ThompsonSampling dataclass

ThompsonSampling(num_features=100)

Bases: AbstractSinglePointUtilityFunctionBuilder

Form a utility function by drawing an approximate sample from the posterior, using decoupled sampling as introduced in Wilson et. al. (2020). Note that we return the negative of the sample as the utility function, as utility functions are maximised.

Note that this is a single batch utility function, as it doesn't support classical batching. However, Thompson sampling can be used in a batched setting by drawing a batch of different samples from the GP posterior. This can be done by calling build_utility_function with different keys, an example of which can be seen in the ask method of the UtilityDrivenDecisionMaker class. The samples can then be optimised sequentially.

Attributes:

  • num_features (int) –

    The number of random Fourier features to use when drawing the approximate sample from the posterior.
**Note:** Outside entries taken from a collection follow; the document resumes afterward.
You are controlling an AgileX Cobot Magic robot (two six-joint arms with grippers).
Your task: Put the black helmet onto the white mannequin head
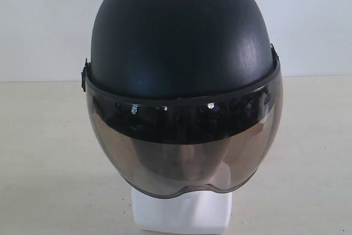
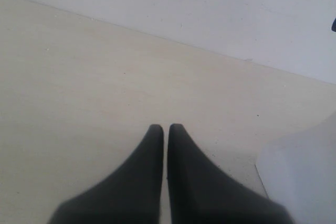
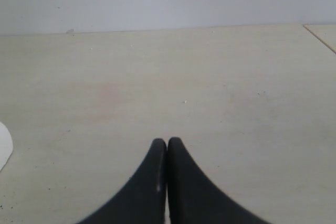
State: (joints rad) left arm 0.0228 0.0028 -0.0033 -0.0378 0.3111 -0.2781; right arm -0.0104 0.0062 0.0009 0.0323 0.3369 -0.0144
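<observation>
Black, matt, rounded shell. Exterior view: the black helmet (image 1: 181,37) sat level on the white mannequin head (image 1: 181,216), crown fully covered, with no gripper near it. Its smoky visor (image 1: 184,155) hung down over the face, whose features showed only dimly through the tint. Below the visor's lower edge just the blocky white neck base was plain, standing on the pale table (image 1: 44,152) before a white wall (image 1: 44,20). Judged from this, the placing was done and nothing appeared left but to keep the arms clear.

Left wrist view: the left gripper (image 2: 164,128) hung above bare table, jaws closed to a thin slit with nothing between them. A white block (image 2: 302,177) just beside it was probably the neck base.

Right wrist view: the right gripper (image 3: 167,141), fingertips pressed together and empty, hung over bare table. A white sliver (image 3: 4,148) showed at the frame's edge, too little to identify.
</observation>
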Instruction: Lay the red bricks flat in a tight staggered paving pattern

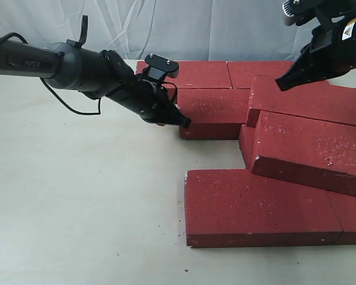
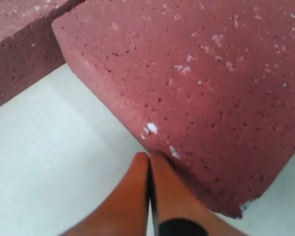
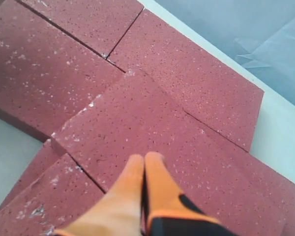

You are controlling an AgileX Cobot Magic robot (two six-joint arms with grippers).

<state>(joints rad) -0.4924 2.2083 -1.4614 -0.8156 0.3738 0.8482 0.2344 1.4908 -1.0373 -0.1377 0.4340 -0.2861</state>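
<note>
Several red bricks lie clustered at the right of the table. Two flat ones (image 1: 193, 73) form the back row, and one (image 1: 216, 111) lies in front of them. Another (image 1: 311, 100) overlaps on the right, and a tilted brick (image 1: 314, 148) rests across its neighbours. A long brick (image 1: 255, 208) lies flat at the front. My left gripper (image 1: 184, 123) is shut and empty, its tips (image 2: 149, 157) against the left end of the middle brick (image 2: 201, 83). My right gripper (image 1: 282, 86) is shut and empty, hovering over the overlapping brick (image 3: 137, 123), fingertips (image 3: 145, 158) close above its top.
Bare pale tabletop (image 1: 77, 202) spreads across the left and front. A white curtain (image 1: 166, 24) hangs behind the bricks. A black cable (image 1: 77, 110) droops from the left arm.
</note>
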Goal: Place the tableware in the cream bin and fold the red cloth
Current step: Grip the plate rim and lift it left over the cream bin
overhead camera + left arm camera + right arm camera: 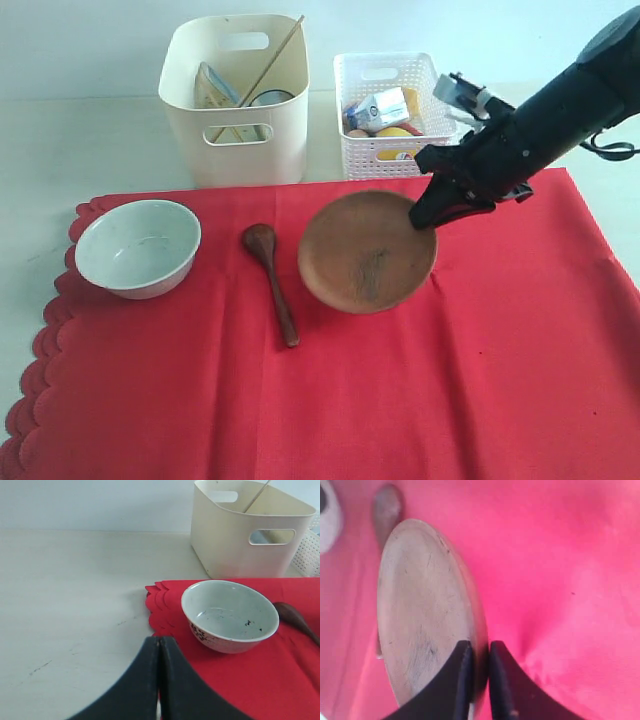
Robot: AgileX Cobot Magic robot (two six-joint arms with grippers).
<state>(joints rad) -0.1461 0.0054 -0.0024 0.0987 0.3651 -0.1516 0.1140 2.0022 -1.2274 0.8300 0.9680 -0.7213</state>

Defaults to 100.

check_objective_present

check_objective_present(posteriors, datasets)

Check that the objective posterior and dataset are present in the posteriors and datasets.

Parameters:

  • posteriors (Mapping[str, AbstractPosterior]) –

    dictionary of posteriors to be used to form the utility function.

  • datasets (Mapping[str, Dataset]) –

    dictionary of datasets which may be used to form the utility function.

Raises:

  • ValueError –

    If the objective posterior or dataset are not present in the posteriors or datasets.

build_utility_function

build_utility_function(posteriors, datasets, key)

Draw an approximate sample from the posterior of the objective model and return the negative of this sample as a utility function, as utility functions are maximised.

Parameters:

  • posteriors (Mapping[str, ConjugatePosterior]) –

    Dictionary of posteriors to

  • datasets (Mapping[str, Dataset]) –

    Dictionary of datasets which may be used

  • key (KeyArray) –

    JAX PRNG key used for random number generation. This can be

Returns:

  • SinglePointUtilityFunction ( SinglePointUtilityFunction ) –

    An appproximate sample from the objective model posterior to to be maximised in order to decide which point to query next.